■ About this exercise:
Every line below that holds the string "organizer" must be copied.
☆ ☆ ☆ ☆ ☆ ☆ ☆
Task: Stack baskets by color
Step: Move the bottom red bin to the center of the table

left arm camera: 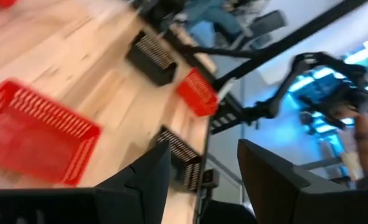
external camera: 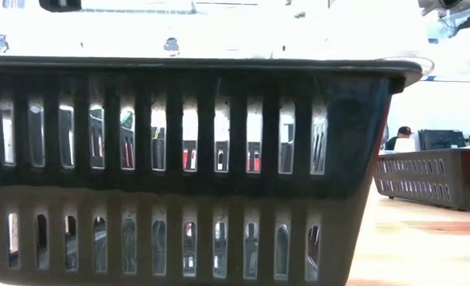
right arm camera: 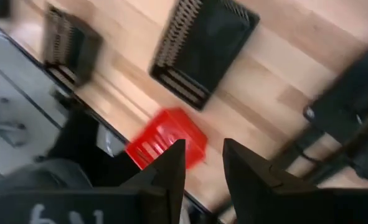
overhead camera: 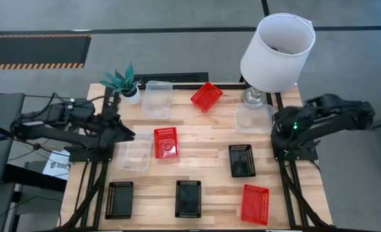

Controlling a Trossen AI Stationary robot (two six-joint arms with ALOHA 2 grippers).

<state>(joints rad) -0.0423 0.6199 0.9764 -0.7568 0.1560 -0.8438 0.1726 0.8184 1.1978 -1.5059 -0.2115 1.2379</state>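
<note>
In the high view the baskets lie apart, each flat on its bottom on the wooden table (overhead camera: 209, 180). Three are red mesh (overhead camera: 206, 96) (overhead camera: 166, 142) (overhead camera: 254, 203). Three are black mesh (overhead camera: 119, 199) (overhead camera: 188, 198) (overhead camera: 242, 160). Three are clear (overhead camera: 157, 98) (overhead camera: 253, 118) (overhead camera: 133, 154). My left gripper (overhead camera: 124, 133) (left arm camera: 202, 155) hangs raised over the left edge, just beyond the near clear basket, open and holding nothing. My right gripper (overhead camera: 278, 134) (right arm camera: 203, 149) hangs raised over the right edge beside the right clear basket, open and holding nothing.
A white lampshade (overhead camera: 277, 51) on a glass lamp foot (overhead camera: 253, 96) stands at the far right. A small green potted plant (overhead camera: 122, 82) stands at the far left. One black basket (external camera: 179, 159) fills most of the low view.
</note>
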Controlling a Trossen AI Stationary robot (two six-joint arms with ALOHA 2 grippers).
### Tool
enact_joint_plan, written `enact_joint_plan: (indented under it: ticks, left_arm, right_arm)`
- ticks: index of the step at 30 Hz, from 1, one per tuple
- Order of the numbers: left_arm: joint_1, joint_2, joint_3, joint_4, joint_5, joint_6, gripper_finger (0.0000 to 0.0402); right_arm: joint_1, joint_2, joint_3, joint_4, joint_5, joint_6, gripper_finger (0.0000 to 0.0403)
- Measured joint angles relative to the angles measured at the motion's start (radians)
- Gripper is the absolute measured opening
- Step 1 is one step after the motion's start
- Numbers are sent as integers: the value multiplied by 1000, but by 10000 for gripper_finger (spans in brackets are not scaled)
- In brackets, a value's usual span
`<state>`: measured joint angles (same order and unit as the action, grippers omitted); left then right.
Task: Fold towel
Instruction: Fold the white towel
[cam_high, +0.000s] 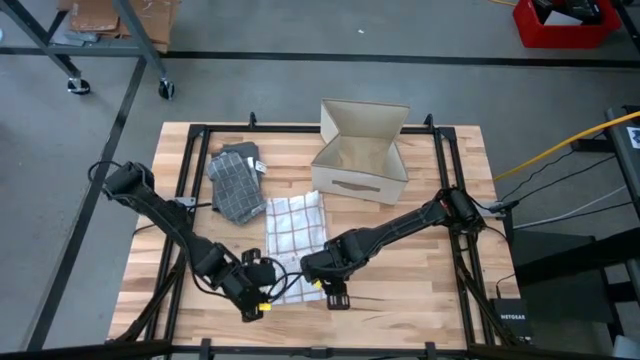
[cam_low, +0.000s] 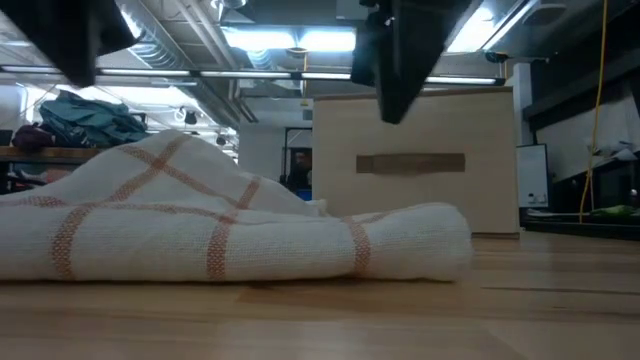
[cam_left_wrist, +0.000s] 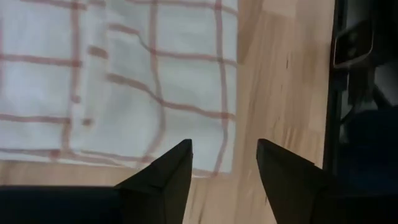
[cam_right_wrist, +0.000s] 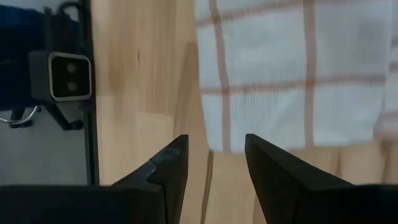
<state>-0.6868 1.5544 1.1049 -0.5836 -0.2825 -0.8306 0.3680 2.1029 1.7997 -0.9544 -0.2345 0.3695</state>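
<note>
A white towel with red checks (cam_high: 295, 235) lies on the wooden table, a little rumpled, with a raised fold in the low view (cam_low: 230, 235). My left gripper (cam_high: 262, 292) hangs open above the towel's near left corner (cam_left_wrist: 221, 168); its fingers stand over that corner (cam_left_wrist: 224, 155). My right gripper (cam_high: 335, 290) hangs open above the near right corner (cam_right_wrist: 214, 143), fingers on either side of it (cam_right_wrist: 216, 149). In the low view both grippers are well above the cloth, the right one (cam_low: 400, 60) over its right end.
An open cardboard box (cam_high: 362, 150) stands on the far side of the table, just beyond the towel. A folded grey checked cloth (cam_high: 235, 180) lies at the far left. A black frame rail (cam_high: 450, 200) runs around the table. Bare wood lies to the right of the towel.
</note>
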Motion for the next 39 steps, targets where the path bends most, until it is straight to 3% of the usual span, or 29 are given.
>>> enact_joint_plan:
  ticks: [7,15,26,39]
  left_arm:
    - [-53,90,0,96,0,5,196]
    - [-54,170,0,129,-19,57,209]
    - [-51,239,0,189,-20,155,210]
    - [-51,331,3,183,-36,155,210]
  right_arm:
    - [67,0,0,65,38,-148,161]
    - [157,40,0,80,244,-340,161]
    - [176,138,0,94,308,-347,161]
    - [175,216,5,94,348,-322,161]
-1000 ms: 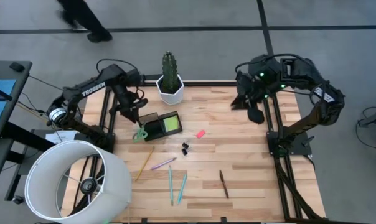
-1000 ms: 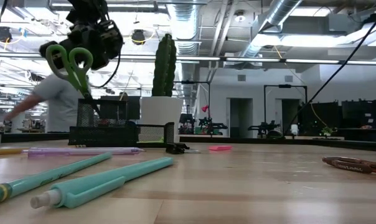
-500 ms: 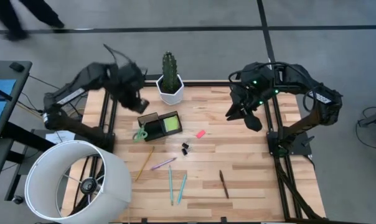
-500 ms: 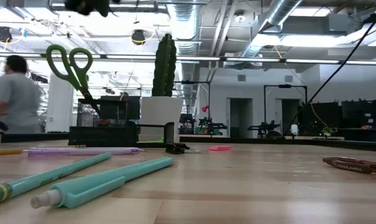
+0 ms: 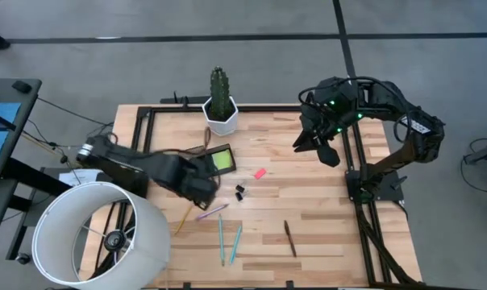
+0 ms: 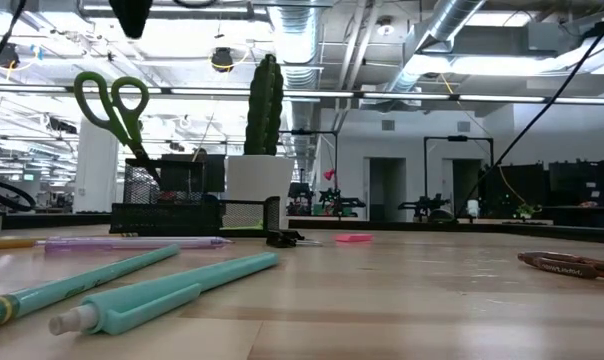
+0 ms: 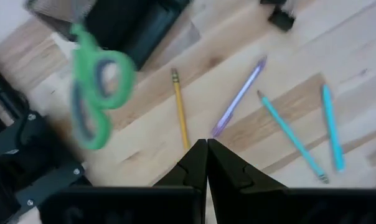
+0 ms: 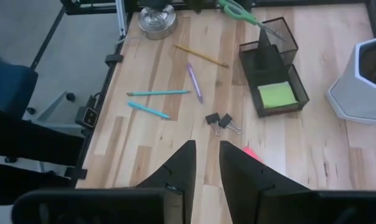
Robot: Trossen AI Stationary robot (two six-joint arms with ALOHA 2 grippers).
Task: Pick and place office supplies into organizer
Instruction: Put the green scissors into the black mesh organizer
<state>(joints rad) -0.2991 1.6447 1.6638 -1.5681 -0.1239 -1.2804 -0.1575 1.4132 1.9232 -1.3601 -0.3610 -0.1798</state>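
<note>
The table (image 5: 324, 209) is pale butcher-block wood set in a black metal frame, standing on a grey concrete floor (image 5: 251, 68) crossed by dark lines. A large white lampshade (image 5: 98, 234) sits at one corner — beside it a dark side desk (image 5: 6, 121) with a blue surface. Across the room, exposed silver ducts (image 6: 452, 35) and pipes run under a bright ceiling, with white walls, dark doorways (image 6: 387, 188) and strip lights (image 6: 422, 95) beyond.
</note>
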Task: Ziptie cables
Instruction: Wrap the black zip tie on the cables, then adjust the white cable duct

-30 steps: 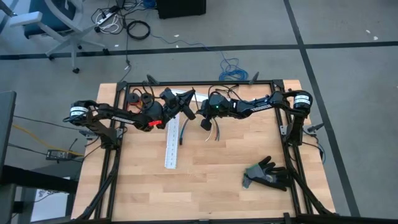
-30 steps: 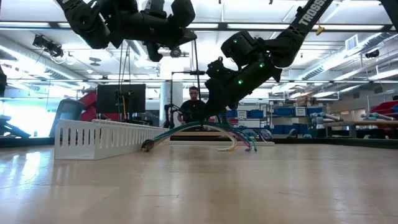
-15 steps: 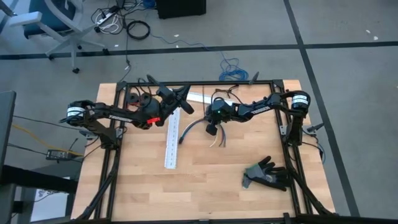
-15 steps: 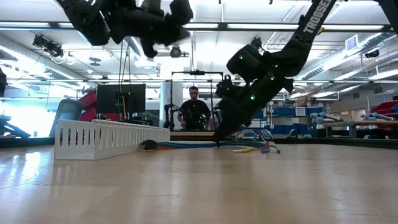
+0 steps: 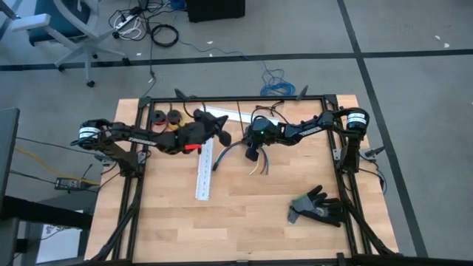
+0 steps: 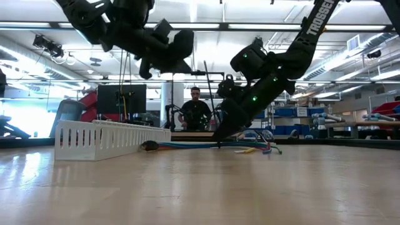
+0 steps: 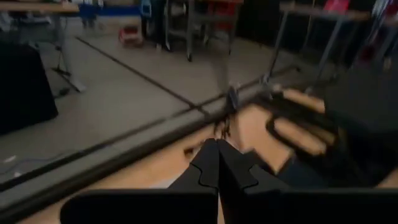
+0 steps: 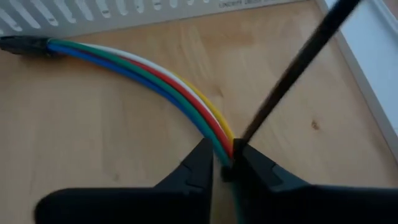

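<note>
- The cables (image 8: pixel 155 78) lie flat on the table (image 5: pixel 244 222), just beside the white slotted duct (image 5: pixel 205 171), their long axis running away from the duct toward the right gripper (image 8: pixel 224 163).
- The right gripper's fingers pinch the bundle, barely parted; the ziptie (image 8: pixel 298 68) stands up steeply from that same pinch.
- The left gripper (image 5: pixel 220 137), fingers together and empty, hangs above the duct's far end, farther from the cables than the right.

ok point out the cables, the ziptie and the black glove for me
cables (image 8: pixel 155 78): right wrist view, on the red wire mid-curve of the bundle
ziptie (image 8: pixel 298 65): right wrist view, mid-length of the black strap
black glove (image 5: pixel 316 207): high view, on the palm
</note>
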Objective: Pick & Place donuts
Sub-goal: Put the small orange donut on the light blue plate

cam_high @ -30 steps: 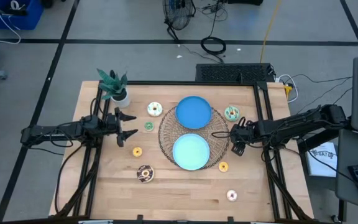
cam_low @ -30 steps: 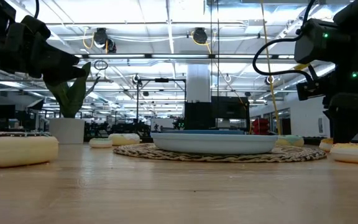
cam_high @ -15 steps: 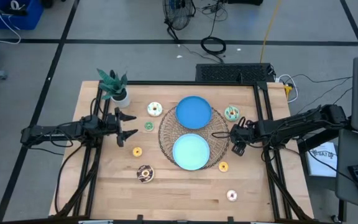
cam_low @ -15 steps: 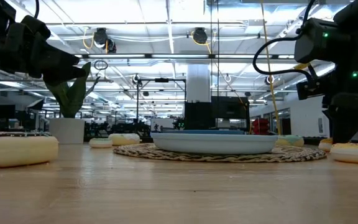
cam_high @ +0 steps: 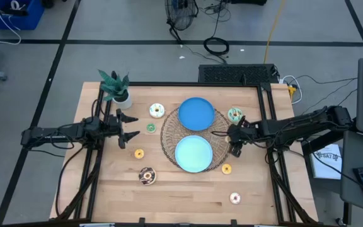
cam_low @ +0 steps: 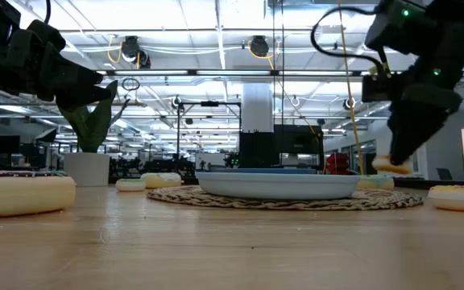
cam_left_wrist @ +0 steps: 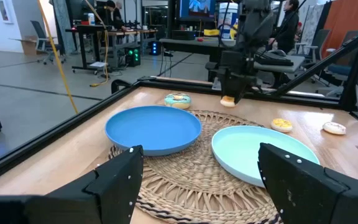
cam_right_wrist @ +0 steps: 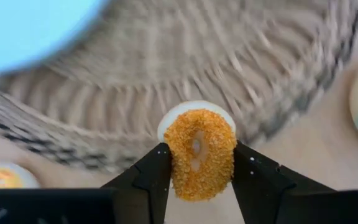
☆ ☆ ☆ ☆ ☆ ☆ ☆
■ Task result:
Task: Pick and place office supplies into organizer
Instruction: Put the green scissors into the black mesh organizer

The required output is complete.